With the stigma of technical and trade schools dropping and the general upswing in nontraditional students who seek night classes, need daycare options at their school or simply delay enrollment to work or enjoy life, the population of 17- to 18-year-old Church of Christ youth who want a marriage with their undergrad degree is shrinking.
And as the Christian Chronicle reported, the population of teenage Church of Christ students is dropping as well. According to the 2018 demographic report for Oklahoma Christian, only 50 percent of the student body claims Church of Christ affiliation, and this number will most likely drop in the next five years.
Traditional Church of Christ theology and culture, simply put, is making its way out in favor of more tolerant, less structured churches, which are not only accepting of a wider demographic but sometimes more attune with biblical exegesis.

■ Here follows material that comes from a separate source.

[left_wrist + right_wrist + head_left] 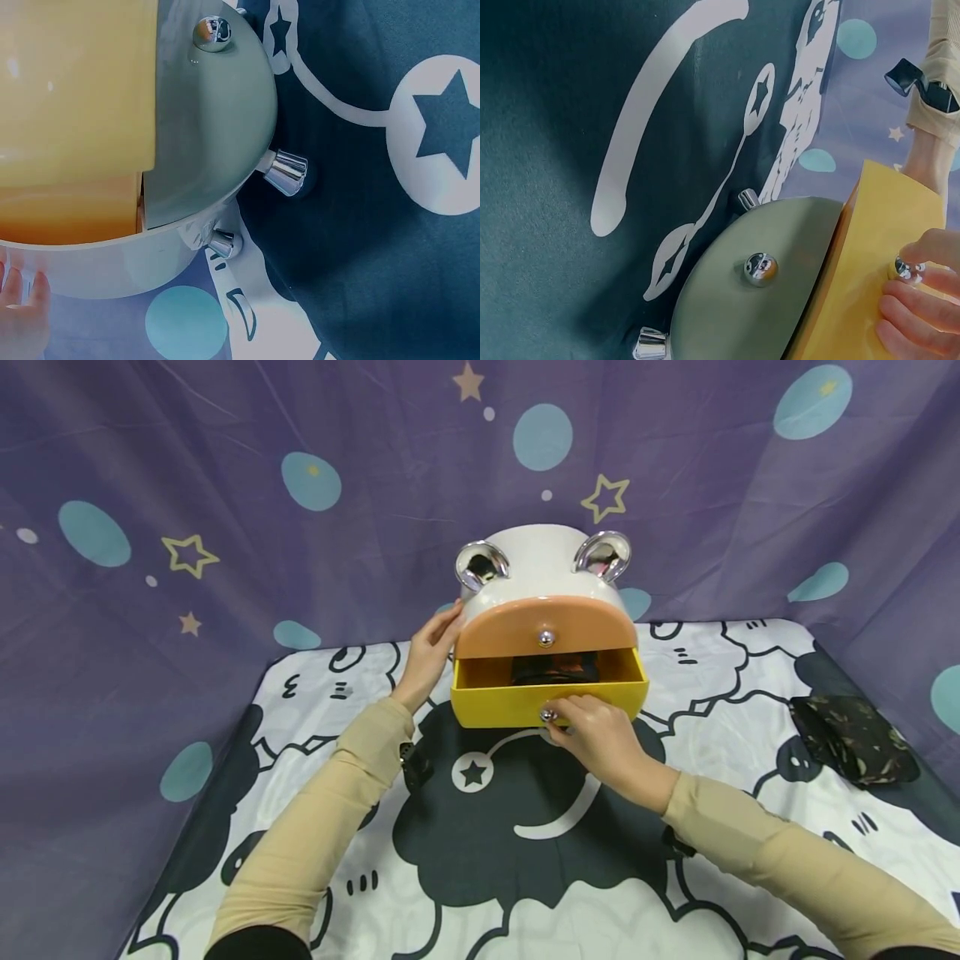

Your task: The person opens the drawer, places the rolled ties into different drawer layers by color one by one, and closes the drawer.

I know for a fact I am one of the 50 percent in the statistics who identify as Church of Christ, but I attend a church I love where women regularly speak and where instruments are not banned from the premises.
Oklahoma Christian is not and cannot be home to everyone; the university would bankrupt itself by tomorrow. More cuts are coming, and this is okay. In order to survive at all, the administration of Oklahoma Christian is having to decide what this institution could be for another 50 years and what it needs to be to survive that long.
What that entails is still a mystery the entire student body and faculty are caught within. This “mystery” is the subtext to many of the news events on campus and the even more mysterious “financial situation.” We are living through a defining period. This is the big truth.